July 13, 2022
South Burnett Regional Council will write to the Federal Government to request it temporarily suspend all travel to and from countries affected by foot and mouth disease (FMD).
The Council also voted to erect biosecurity warnings about FMD on all entry and exit roads in the region.
The two decisions were made at Wednesday’s Liveability Standing Committee meeting.
Cr Scott Henschen said the highly infectious disease was now in Bali, one of the most popular overseas tourist destinations for Australians.
There has been a push to install “foot dips” at airports for passengers returning from Bali to walk through to prevent the virus being carried into Australia on their shoes.
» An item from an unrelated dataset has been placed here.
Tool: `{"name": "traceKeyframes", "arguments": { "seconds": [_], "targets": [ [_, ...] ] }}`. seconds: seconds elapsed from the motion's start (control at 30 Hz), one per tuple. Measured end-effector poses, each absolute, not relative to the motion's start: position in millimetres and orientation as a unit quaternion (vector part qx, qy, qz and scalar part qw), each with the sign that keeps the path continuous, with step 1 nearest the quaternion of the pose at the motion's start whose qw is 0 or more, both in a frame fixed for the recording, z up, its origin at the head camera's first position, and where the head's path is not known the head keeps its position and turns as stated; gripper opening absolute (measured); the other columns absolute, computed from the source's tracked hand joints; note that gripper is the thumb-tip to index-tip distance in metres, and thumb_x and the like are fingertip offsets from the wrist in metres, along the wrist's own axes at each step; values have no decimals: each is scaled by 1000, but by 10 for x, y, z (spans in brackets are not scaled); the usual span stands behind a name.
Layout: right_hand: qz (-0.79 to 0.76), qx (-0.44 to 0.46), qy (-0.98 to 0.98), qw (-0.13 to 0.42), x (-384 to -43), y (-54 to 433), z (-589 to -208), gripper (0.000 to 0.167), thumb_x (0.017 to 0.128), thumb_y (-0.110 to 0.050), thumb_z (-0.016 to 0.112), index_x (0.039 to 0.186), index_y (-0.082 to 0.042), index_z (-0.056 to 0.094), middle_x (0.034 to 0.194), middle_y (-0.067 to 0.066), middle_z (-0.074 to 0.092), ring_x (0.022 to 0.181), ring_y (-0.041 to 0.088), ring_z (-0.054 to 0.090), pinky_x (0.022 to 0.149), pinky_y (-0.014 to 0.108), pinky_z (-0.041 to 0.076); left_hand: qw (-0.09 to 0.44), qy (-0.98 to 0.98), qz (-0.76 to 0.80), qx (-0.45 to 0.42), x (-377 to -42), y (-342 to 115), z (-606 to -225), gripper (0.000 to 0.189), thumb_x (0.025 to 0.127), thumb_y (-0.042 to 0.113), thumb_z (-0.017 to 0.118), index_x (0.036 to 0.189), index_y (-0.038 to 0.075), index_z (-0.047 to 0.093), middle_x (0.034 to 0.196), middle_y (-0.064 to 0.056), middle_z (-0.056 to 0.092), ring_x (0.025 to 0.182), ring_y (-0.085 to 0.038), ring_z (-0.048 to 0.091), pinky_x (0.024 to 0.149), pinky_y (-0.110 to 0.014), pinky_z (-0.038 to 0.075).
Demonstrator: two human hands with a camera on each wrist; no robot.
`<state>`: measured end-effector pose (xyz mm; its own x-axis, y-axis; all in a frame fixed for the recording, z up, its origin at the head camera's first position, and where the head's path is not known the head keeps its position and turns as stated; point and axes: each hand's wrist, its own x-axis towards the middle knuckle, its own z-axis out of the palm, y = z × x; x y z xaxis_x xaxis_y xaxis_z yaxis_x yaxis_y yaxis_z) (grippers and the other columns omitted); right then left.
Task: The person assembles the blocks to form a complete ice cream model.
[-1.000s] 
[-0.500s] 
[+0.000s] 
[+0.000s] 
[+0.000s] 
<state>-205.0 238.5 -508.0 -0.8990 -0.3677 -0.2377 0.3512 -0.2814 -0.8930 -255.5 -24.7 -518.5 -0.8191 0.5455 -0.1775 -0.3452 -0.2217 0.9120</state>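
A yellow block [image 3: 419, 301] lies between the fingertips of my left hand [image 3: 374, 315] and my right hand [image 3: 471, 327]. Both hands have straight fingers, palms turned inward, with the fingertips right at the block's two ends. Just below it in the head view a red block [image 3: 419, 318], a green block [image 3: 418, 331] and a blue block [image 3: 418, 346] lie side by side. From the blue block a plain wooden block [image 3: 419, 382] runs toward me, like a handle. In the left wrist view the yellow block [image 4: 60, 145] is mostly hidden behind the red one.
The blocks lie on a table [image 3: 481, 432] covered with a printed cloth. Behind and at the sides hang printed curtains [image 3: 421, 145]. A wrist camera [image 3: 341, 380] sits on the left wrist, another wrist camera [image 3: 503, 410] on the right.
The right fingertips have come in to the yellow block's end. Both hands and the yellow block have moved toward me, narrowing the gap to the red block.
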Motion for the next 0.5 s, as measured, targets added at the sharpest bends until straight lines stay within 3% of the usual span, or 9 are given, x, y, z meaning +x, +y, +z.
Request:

But Cr Henschen said the FMD virus could also be carried by travellers on their clothes and other personal items.
Australia is currently one of only a handful of countries free of the disease.
Cr Henschen said FMD affected pigs as well as cattle, and warned that with agriculture making up about 71 per cent of the region’s economy, any outbreak could quickly bring the South Burnett to its knees.
He said FMD would not only be a disaster for the region’s livestock producers – who would be forced to cull their herds – but also consumers who would have to deal with a chronic shortage of beef and pork products that would affect supermarkets, cafes and restaurants.
Cr Henchen said he understood Barcaldine and Western Downs Regional Councils had recently moved to ramp up awareness about the risk of FMD in their regions, and urged the South Burnett to do the same.
Mayor Brett Otto suggested Council should also try to organise a meeting with representatives from the Department of Agriculture and Fisheries and the State and Federal Agriculture Ministers’ offices to discuss prevention strategies.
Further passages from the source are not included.